I agree with @ksofiyuk, that PR has been sitting for a long time, who knows how much longer, and this one brings very little disruption. Tests are passing already, which is a good sign. I'm not super familiar with the logic here though, so I'm not confident that it won't break some corner cases. Hopefully @jni can help more here.

alisterburt

I'm also fine with this PR going in whilst waiting for #3308 - I know that's getting closer but this will be easy to remove once #3308 is ready and the performance gains here are high value

I defined the upper bound on the number of unique labels explicitly which I think makes the code a little easier to parse at first glance

napari/layers/labels/labels.py

alisterburt · 2023-04-14T09:57:47Z

thanks again @ksofiyuk - you're on fire! 🔥

napari/layers/labels/labels.py

ksofiyuk · 2023-04-14T11:14:32Z

@alisterburt thanks for the improving of readability.

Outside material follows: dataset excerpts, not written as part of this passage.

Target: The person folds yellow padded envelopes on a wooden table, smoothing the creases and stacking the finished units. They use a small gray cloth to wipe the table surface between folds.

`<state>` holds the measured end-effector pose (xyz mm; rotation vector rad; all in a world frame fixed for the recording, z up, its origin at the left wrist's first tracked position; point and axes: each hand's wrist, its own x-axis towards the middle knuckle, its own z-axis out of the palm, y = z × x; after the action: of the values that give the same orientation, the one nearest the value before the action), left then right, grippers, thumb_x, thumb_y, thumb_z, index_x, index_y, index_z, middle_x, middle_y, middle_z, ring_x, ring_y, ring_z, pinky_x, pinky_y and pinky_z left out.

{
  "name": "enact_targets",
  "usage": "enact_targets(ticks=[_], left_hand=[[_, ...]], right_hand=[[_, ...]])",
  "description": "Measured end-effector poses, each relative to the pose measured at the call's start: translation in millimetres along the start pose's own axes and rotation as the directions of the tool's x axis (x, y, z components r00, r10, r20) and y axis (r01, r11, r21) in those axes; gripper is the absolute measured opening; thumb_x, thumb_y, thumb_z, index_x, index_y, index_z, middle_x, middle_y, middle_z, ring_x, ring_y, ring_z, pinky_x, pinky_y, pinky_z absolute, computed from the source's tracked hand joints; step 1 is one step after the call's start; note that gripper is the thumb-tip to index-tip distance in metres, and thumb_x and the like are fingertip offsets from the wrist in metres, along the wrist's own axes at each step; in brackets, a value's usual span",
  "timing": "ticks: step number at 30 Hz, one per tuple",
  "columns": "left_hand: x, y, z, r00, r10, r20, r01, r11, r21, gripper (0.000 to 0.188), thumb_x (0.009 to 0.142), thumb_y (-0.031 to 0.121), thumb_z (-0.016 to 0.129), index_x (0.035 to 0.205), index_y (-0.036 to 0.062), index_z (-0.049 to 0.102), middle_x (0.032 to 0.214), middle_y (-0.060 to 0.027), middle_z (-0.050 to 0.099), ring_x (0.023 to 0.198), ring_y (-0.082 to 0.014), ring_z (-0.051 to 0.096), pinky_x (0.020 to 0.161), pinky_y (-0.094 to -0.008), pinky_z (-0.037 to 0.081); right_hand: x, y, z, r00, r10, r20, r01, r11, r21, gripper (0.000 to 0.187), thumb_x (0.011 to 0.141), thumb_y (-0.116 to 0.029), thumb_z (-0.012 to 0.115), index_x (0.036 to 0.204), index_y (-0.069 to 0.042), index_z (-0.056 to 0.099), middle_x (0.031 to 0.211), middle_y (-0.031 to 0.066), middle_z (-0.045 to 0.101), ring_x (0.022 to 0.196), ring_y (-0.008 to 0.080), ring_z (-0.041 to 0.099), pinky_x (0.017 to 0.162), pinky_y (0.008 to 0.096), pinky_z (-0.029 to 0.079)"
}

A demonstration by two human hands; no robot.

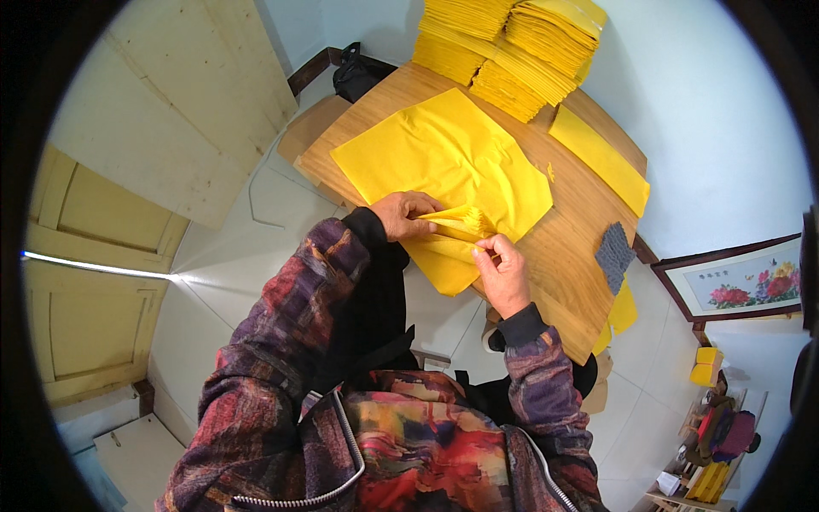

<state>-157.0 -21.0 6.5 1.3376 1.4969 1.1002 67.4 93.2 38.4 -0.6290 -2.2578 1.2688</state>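
A large sheet of yellow paper (435, 141), creased on its right side, lies across the near half of the wooden table (567, 264). At the table's near edge its front part is gathered into narrow pleats (465, 220), and a flap of it hangs over the edge. My left hand (406, 215) pinches the left end of the pleats, fingers closed. On the other side my right hand (505, 273) grips the paper's folded edge between thumb and fingers. Whether this is one sheet or a few layers I cannot tell.
Tall stacks of folded yellow paper (512, 51) stand at the table's far end against the wall. A long yellow strip (601, 158) and a grey textured cloth (614, 256) lie along the right side. A black bag (351, 77) sits behind the table; a framed flower picture (742, 282) leans at the right.
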Motion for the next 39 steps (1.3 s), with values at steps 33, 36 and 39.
enact_targets(ticks=[33,36,39], left_hand=[[-0.6,-3.5,0.8,0.999,0.05,-0.005,-0.049,0.985,0.165,0.031,0.093,0.016,0.057,0.118,-0.0022,0.06,0.119,-0.0153,0.061,0.108,-0.0271,0.057,0.094,-0.0339,0.045],[0.2,-1.2,-2.4,0.994,-0.105,-0.005,0.105,0.99,0.098,0.034,0.095,0.022,0.056,0.119,-0.0021,0.058,0.114,-0.0142,0.063,0.103,-0.0244,0.059,0.092,-0.0327,0.046],[0.6,-0.9,-4.8,0.995,-0.098,-0.008,0.098,0.984,0.147,0.037,0.096,0.026,0.055,0.12,-0.0028,0.057,0.109,-0.0138,0.064,0.099,-0.0233,0.06,0.09,-0.0319,0.046]], right_hand=[[-34.9,6.0,-18.6,0.992,-0.116,-0.046,0.1,0.959,-0.266,0.013,0.083,-0.004,0.063,0.096,-0.003,0.061,0.091,0.0115,0.059,0.082,0.0278,0.059,0.07,0.0351,0.048],[-47.5,9.9,-8.5,0.941,-0.276,0.194,0.336,0.824,-0.457,0.021,0.077,-0.005,0.066,0.098,-0.005,0.062,0.107,0.0096,0.057,0.101,0.0306,0.054,0.082,0.0409,0.047],[-47.1,13.9,3.0,0.898,-0.355,0.262,0.44,0.693,-0.571,0.021,0.078,-0.005,0.065,0.099,-0.005,0.063,0.111,0.0092,0.057,0.102,0.0311,0.054,0.083,0.0405,0.047]])
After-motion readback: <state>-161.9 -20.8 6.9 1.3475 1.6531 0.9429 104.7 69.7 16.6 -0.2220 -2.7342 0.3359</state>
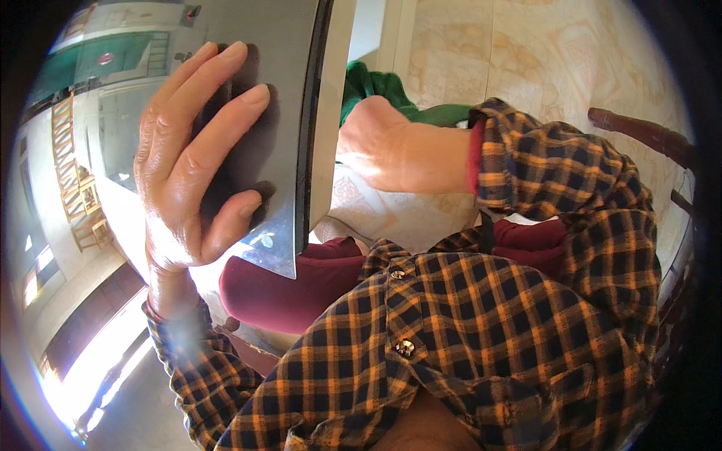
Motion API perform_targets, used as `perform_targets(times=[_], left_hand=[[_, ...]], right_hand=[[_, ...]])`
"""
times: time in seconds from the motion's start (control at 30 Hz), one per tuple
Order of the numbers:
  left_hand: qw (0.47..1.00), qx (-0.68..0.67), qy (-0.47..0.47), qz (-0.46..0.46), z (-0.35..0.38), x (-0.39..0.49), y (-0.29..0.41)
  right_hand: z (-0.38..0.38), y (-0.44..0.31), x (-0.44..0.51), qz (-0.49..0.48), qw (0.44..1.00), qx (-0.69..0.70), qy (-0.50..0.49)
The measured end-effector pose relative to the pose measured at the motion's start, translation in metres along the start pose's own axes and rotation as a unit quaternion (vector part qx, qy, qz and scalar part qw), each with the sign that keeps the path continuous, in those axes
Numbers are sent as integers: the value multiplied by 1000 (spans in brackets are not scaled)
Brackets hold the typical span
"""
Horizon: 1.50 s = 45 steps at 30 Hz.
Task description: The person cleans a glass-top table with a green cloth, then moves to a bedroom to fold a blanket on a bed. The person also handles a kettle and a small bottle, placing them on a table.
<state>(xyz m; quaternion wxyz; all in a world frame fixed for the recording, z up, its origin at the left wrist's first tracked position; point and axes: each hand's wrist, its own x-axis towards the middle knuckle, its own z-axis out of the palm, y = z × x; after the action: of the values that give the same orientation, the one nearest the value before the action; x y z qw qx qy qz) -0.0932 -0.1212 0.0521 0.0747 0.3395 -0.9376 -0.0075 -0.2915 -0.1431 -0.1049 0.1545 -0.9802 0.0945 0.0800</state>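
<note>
My left hand (192, 152) lies with fingers spread on a dark, glossy tabletop (276, 152), palm side down. A clear sheet with small leaf and flower prints covers the top, and one corner of it sticks out past the near edge. Beyond the black-trimmed edge, lower down on the right, my right hand (378, 144) is curled into a fist at a bunched green cloth (383, 84). The cloth comes out from around the fist and trails to the right. The fingertips of that hand are hidden.
Patterned floor tiles (524, 56) extend at the upper right. A dark red wooden chair part (643, 132) stands at the right rim. My maroon-clad knee (282, 293) is under the tabletop corner. Wooden chairs (90, 194) line the far left, beside strong sunlight.
</note>
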Motion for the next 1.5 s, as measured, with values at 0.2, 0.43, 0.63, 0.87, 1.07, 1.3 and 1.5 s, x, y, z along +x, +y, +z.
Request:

I updated the threshold for upper_bound_n_unique_labels to 65536, as it can handle even that range of labels without almost any performance drop. Actually, we can safely increase it even more, but I think 65536 should cover 99.999% of possible cases.
I also updated the benchmark to incorporate a larger range of generated labels (from -10000 to 10000).

In this benchmark with sparse labels from -10000 to 10000, the proposed method shows even much more significant speedup (up to 40x).

The timing of the old algorithm on a new benchmark (provide only the two biggest sizes for clarity):

                2048      521±10ms  
                4096     2.63±0.02s

The new algorithm:

                2048     17.3±0.2ms 
                4096     62.3±0.8ms

It is 42x speedup!

I tested it on a bit different hardware, so the numbers don't exactly match the results in the first message.

ksofiyuk · 2023-04-14T11:22:51Z

To be clear, this is to handle better cases where labels are sparsely distributed, like [0, 1, 12341234, 893475892374]?

@brisvag, no, on the contrary, it fixes the cases when labels are not super sparsely distributed (I can say it covers 99.999% of real world cases). With the last update, you will gain significant speedup from this PR, if your labels can be localized in any continuous interval which length is less than 65536 elements. Here are some examples, if your labels are:

[0, 1, 2, 3]   # you will get significant boost here
[-1000, 0, 1, 1000]  # you will also get significant boost here as it falls inside the interval of length 65536
[100000, 100100, 100200, 100300]  # again it falls inside the interval, the new algorithm will be used
[-1000000, 1000000]  # they cannot be localized in a continuous of length 65536, the old method with `np.unique` will be used.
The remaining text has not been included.